Through the line that contains "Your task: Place", return the data below exactly, starting at its first line; leave the rest out.

==== DATA ====

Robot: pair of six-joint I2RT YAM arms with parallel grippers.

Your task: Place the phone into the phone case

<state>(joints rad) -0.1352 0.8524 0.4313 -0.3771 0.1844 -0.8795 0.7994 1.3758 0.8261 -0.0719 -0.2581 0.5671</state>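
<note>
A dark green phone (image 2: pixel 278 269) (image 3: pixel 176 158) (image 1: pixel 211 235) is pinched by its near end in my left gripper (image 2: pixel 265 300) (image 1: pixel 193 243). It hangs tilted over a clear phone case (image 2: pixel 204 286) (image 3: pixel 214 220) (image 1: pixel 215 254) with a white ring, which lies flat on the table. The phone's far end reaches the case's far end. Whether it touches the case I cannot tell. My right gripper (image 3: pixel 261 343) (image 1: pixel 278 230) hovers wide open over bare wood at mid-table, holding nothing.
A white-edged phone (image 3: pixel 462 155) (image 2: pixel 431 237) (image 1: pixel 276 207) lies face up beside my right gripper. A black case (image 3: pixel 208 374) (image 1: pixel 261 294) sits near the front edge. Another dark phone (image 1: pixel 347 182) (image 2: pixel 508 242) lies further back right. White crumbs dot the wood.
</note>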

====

**REPLY:**
Robot: pair of six-joint I2RT YAM arms with parallel grippers.

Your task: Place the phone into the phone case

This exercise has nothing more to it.